#### [Work request]
Scan the listing below and copy every line holding "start".

#### [Data excerpts]

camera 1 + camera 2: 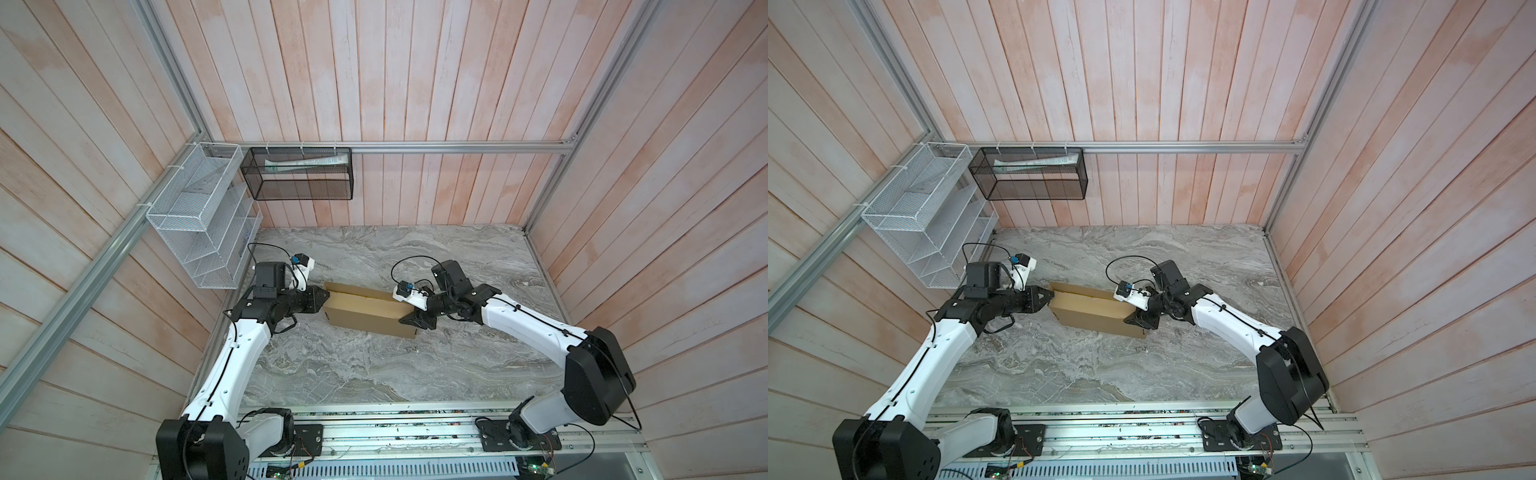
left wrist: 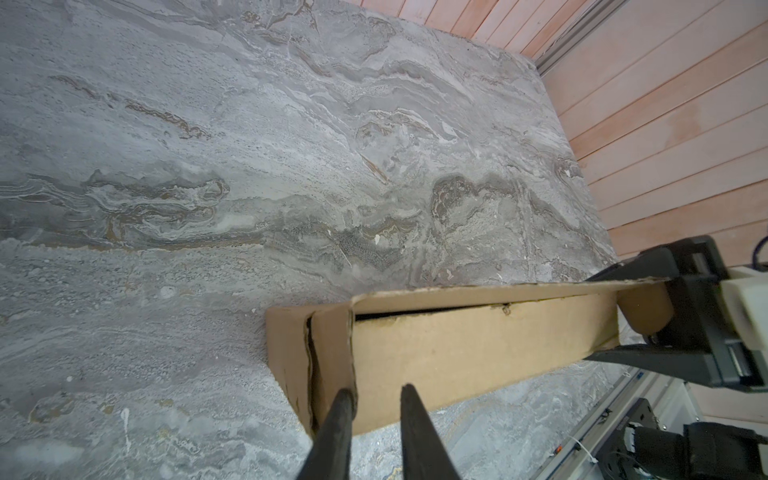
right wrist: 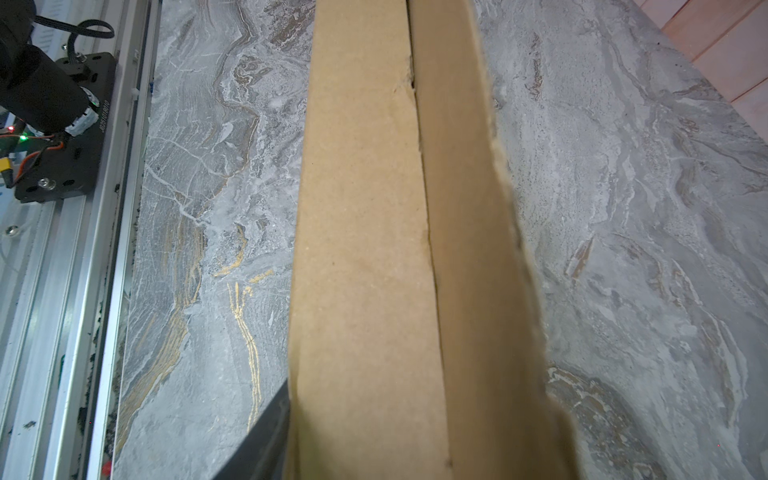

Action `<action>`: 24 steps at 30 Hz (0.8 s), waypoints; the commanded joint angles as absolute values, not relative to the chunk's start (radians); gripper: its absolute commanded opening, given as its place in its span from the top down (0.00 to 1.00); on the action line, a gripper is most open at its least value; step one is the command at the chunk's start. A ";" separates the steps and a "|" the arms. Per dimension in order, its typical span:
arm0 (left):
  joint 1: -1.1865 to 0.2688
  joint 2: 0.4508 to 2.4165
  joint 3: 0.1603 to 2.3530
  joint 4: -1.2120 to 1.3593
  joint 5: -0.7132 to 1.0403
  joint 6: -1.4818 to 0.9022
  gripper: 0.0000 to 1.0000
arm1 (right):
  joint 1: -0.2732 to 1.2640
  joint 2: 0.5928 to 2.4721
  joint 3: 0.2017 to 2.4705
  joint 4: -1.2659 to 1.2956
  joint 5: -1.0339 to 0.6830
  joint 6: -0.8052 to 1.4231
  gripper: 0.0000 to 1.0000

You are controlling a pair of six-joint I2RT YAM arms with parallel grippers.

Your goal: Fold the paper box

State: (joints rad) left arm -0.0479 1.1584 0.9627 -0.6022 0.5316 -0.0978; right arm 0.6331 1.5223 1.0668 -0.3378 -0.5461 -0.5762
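The paper box [image 1: 370, 316] [image 1: 1096, 311] is a long tan cardboard shape lying slanted on the grey marble table [image 1: 415, 374]. Its far long side gapes open in both top views. My left gripper [image 1: 325, 300] [image 1: 1050, 297] is at the box's left end. In the left wrist view its fingers stand a little apart at the box's end corner [image 2: 353, 374], one fingertip [image 2: 345, 399] against the end flap, with nothing pinched between them. My right gripper [image 1: 409, 312] [image 2: 627, 311] straddles the right end and is shut across the box's width. One finger [image 3: 266, 432] presses its side; the other is hidden behind cardboard [image 3: 361, 249].
A white wire rack [image 1: 199, 216] and a black mesh basket [image 1: 299, 174] hang on the back-left walls. Wooden walls enclose the table on three sides. An aluminium rail [image 1: 395, 432] with both arm bases runs along the front edge.
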 commanded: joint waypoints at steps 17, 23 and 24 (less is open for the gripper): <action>-0.095 1.114 0.866 -0.497 0.347 -0.111 0.95 | 0.634 1.582 1.069 -0.427 -0.500 -0.583 0.66; -0.100 1.093 0.838 -0.464 0.309 -0.123 0.99 | 0.636 1.577 1.073 -0.428 -0.499 -0.580 0.66; -0.100 1.091 0.832 -0.461 0.307 -0.125 0.99 | 0.636 1.577 1.073 -0.428 -0.497 -0.579 0.67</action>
State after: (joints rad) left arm -0.0948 1.1007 0.8623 -0.4736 0.3508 -0.1131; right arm 0.6334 1.5372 1.0840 -0.3428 -0.5457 -0.5762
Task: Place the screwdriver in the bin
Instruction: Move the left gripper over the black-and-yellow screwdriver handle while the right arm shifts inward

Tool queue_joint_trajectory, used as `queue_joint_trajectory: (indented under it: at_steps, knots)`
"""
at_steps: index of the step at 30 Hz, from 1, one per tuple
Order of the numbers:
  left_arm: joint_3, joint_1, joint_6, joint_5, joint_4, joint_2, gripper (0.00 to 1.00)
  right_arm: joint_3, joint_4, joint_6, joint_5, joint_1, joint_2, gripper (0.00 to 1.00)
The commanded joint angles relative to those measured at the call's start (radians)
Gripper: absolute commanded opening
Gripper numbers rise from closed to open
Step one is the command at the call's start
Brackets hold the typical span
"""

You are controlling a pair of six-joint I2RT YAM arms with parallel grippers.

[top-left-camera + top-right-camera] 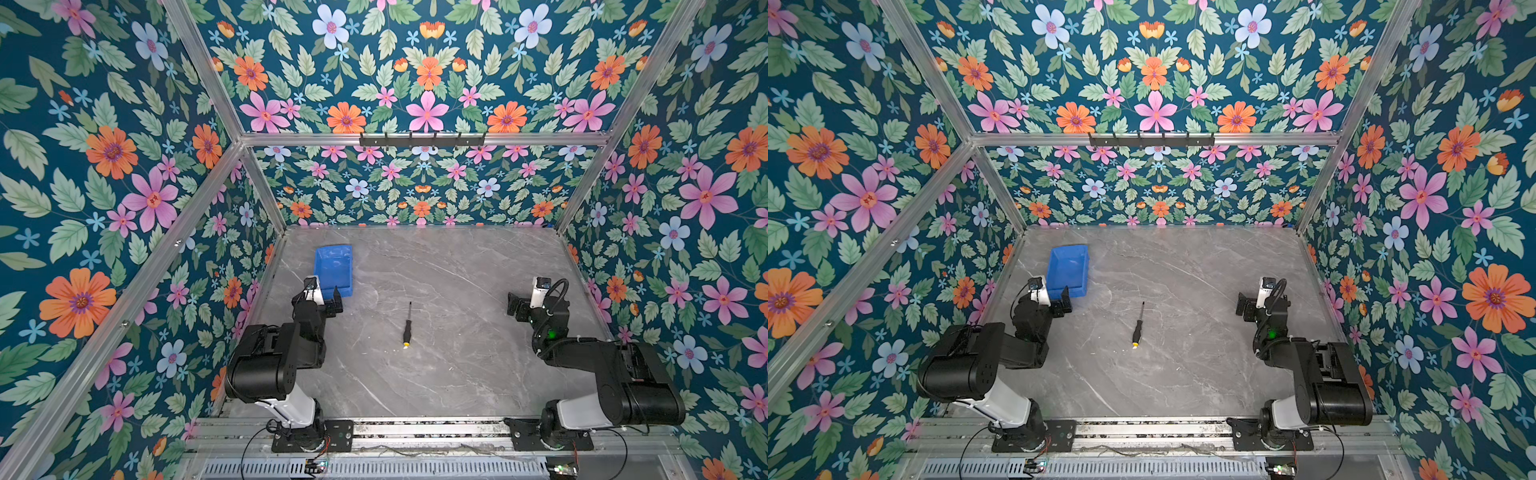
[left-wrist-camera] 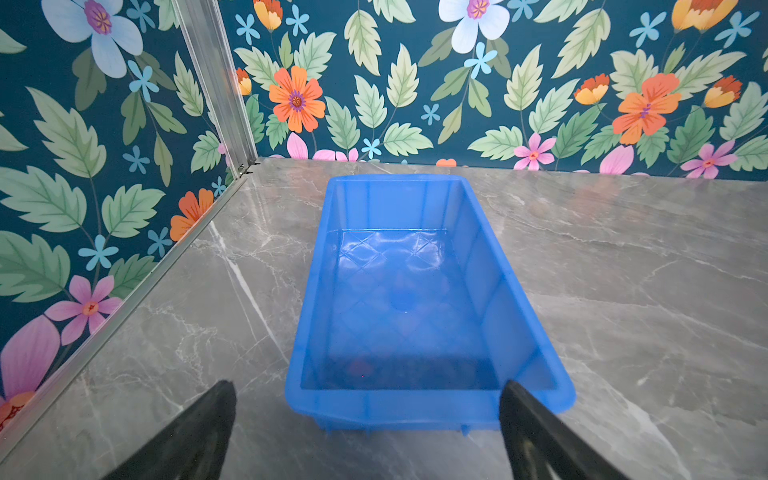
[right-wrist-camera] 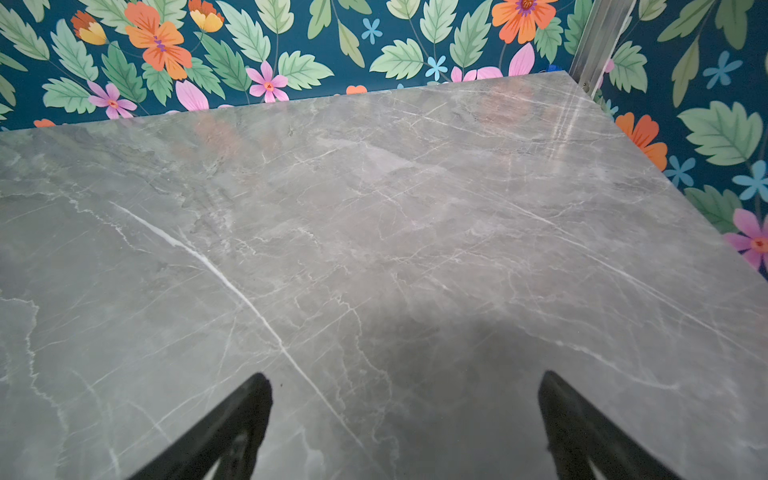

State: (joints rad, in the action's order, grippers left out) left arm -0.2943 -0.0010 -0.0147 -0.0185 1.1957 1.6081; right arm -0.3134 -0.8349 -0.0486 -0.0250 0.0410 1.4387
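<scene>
While the screwdriver (image 1: 407,325) lies flat on the grey marbled tabletop (image 1: 457,291) near its middle, between the two arms, we find the blue bin (image 1: 332,270) standing well apart from it, toward the far left part of the surface and near the flowered side wall. In both top views the screwdriver's thin shaft points toward the back wall and its yellow end cap toward the arm bases; nothing touches it. We see the left end effector (image 2: 368,388) released, its two dark fingers (image 2: 208,415) spread wide with nothing between them, poised at the bin's near short end. In the left wrist view one finger shows beside the bin and the other in front of its near corner, and we cannot tell whether either touches the rim. The right end effector (image 3: 404,378) is likewise released. In its wrist view the fingers stand far apart over bare tabletop, on the right side of the surface, well away from both the screwdriver and the bin. The bin sits upright, its long side running toward the back wall.
</scene>
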Motion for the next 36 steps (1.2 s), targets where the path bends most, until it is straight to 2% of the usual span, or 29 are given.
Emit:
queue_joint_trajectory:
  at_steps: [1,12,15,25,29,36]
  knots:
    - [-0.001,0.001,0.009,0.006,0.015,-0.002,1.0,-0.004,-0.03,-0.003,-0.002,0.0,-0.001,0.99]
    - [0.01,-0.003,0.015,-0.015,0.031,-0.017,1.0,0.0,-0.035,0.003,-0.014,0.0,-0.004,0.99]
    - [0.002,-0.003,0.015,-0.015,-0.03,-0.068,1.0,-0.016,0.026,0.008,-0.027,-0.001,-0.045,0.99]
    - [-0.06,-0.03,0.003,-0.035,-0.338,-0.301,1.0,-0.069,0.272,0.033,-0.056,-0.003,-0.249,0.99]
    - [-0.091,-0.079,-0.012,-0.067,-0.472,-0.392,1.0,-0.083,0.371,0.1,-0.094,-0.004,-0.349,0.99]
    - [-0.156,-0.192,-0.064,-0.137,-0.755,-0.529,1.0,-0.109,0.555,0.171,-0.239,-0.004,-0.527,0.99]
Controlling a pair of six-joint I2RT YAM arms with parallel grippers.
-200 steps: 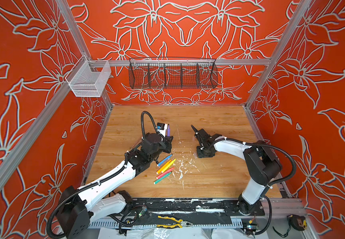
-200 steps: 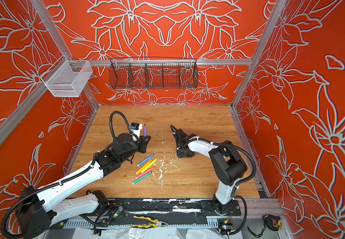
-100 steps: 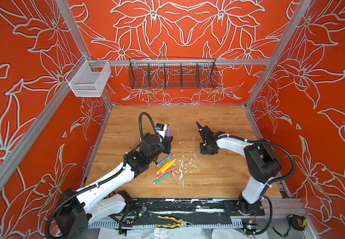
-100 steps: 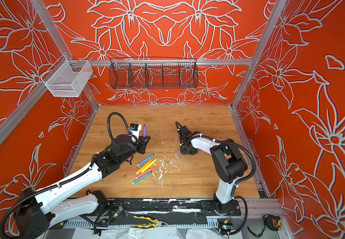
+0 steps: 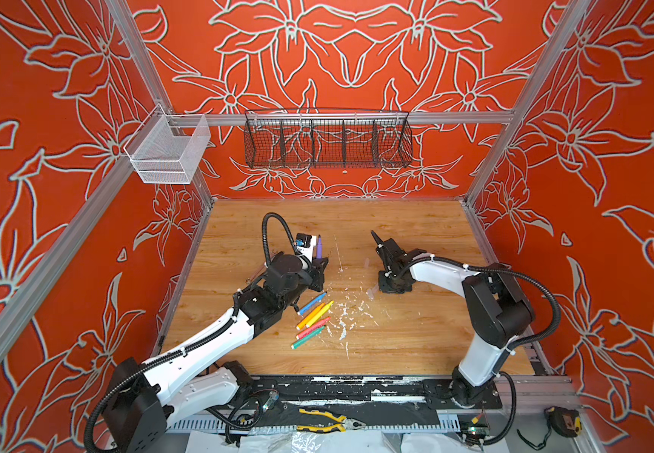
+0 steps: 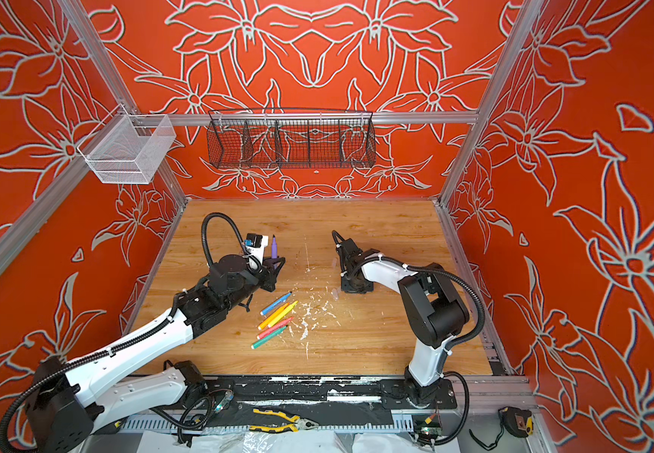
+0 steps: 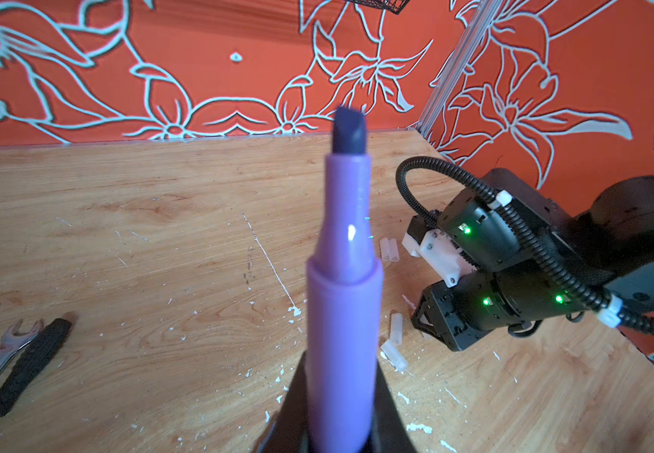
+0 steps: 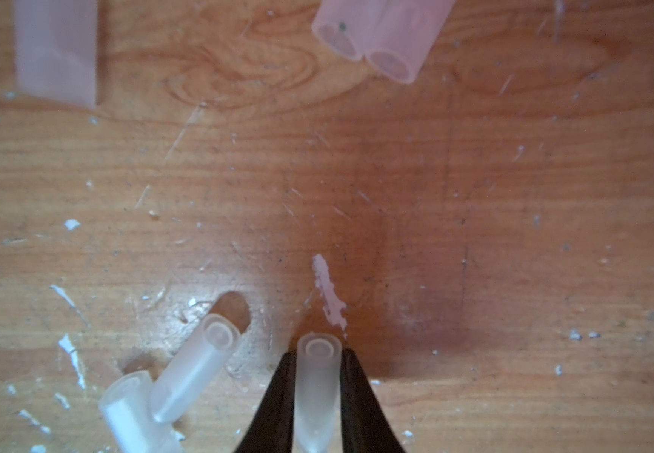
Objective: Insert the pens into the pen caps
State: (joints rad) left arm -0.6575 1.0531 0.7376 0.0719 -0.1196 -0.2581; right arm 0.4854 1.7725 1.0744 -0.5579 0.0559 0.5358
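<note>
Right gripper (image 8: 316,355) sits slightly farther right than a second ago, jaws drawn in, pinching pen cap (image 8: 314,392). Cap's long axis runs along fingers, ringed end past fingertips, over table (image 8: 474,196). Two loose caps (image 8: 196,372) just beside, touching each other. Left gripper (image 7: 341,392) clamps purple pen (image 7: 343,294) upright, tip up. Five pens (image 5: 319,313) lie flat between arms among white flecks (image 5: 343,333).

Left wrist view: the purple pen (image 7: 343,298) runs off the bottom edge, so its rear end is unseen. Its dark tip is blurred.

Right wrist view: the pen cap (image 8: 316,388) in the right gripper (image 8: 317,355) is cropped at the bottom edge. Another cap (image 8: 56,51) is blurred and cut by the top edge.

In both top views the loose caps (image 5: 370,292) are too small to count.
</note>
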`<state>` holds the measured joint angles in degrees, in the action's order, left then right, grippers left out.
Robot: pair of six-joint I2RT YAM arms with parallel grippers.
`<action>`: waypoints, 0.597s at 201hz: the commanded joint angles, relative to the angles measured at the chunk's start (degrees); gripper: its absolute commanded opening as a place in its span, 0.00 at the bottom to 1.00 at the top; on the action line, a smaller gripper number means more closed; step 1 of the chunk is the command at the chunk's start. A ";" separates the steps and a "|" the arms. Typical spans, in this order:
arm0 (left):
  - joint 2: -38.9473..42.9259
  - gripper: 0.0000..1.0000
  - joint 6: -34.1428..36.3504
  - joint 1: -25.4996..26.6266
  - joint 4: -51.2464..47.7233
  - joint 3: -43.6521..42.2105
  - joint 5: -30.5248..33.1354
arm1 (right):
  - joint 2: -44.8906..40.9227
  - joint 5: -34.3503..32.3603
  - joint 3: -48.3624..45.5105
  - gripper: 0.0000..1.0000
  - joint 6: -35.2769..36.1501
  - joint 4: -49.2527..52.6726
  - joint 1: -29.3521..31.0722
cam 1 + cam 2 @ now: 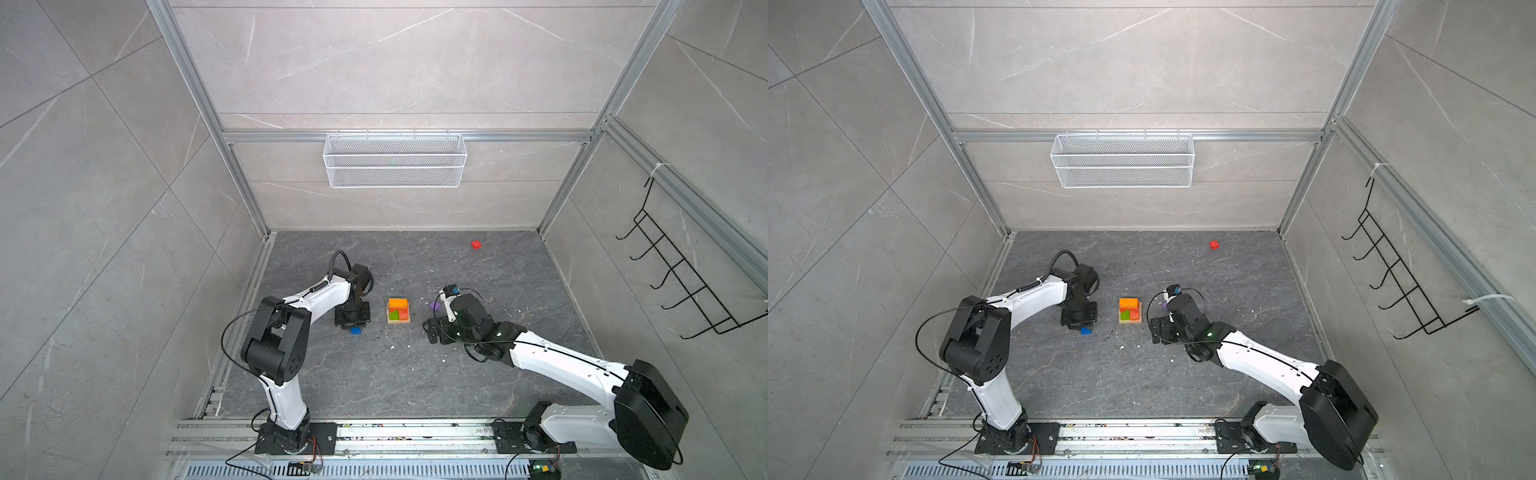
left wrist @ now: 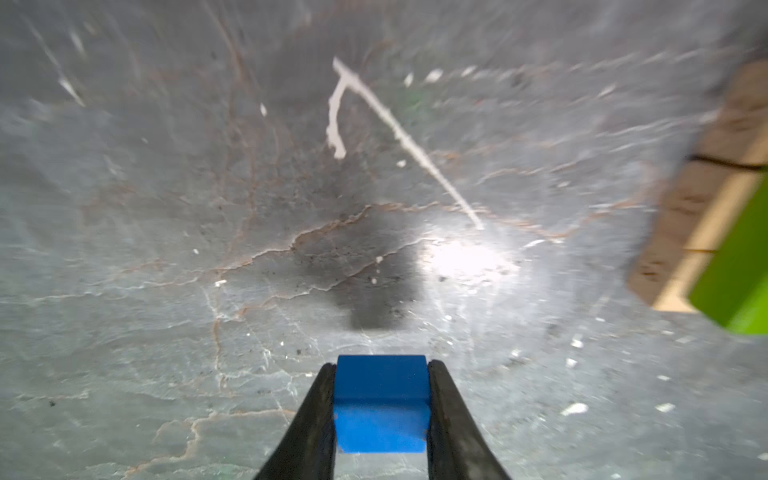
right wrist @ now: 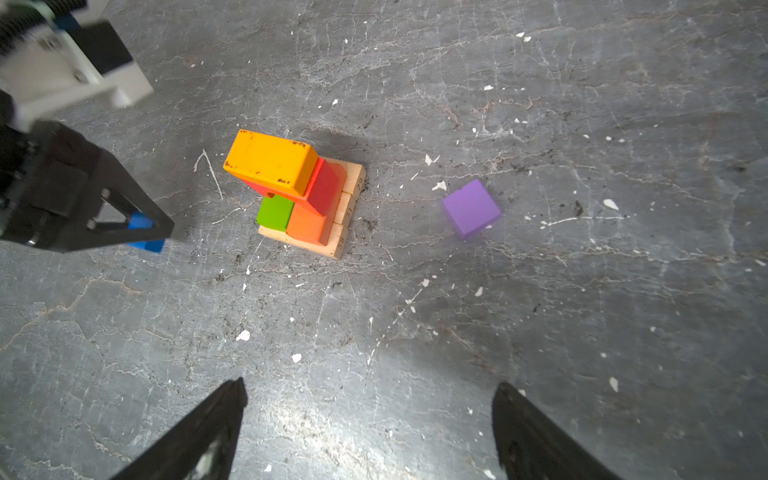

#### [Exercise output]
Action `<action>`: 24 steps at 30 Hz (0.8 s), waypoints; the commanded joint angles as absolute values, not relative to the chunk's start (radians); gripper: its absolute commanded opening, given as its place in its span from the top down (0.00 to 1.00); on the action line, a gripper is most open at its least value; step one is the command at the chunk's start. A ";" separates the steps and a "|" the arms. Per dimension in order, its typical span:
The commanded joint angles relative to those measured at the call's start (radians)
Step one is the command at the call's start
`<action>`: waypoints, 0.597s at 201hz: the commanded joint angles, relative to the angles measured at the chunk's start (degrees); gripper: its absolute commanded opening as a place in its span, 0.00 at the bottom to 1.00 at the top; on the action line, a smaller gripper number means more closed; step 1 of the chunk is the command at the chunk's start. A ";" separates the steps and a "|" the arms. Typical spans, in this order:

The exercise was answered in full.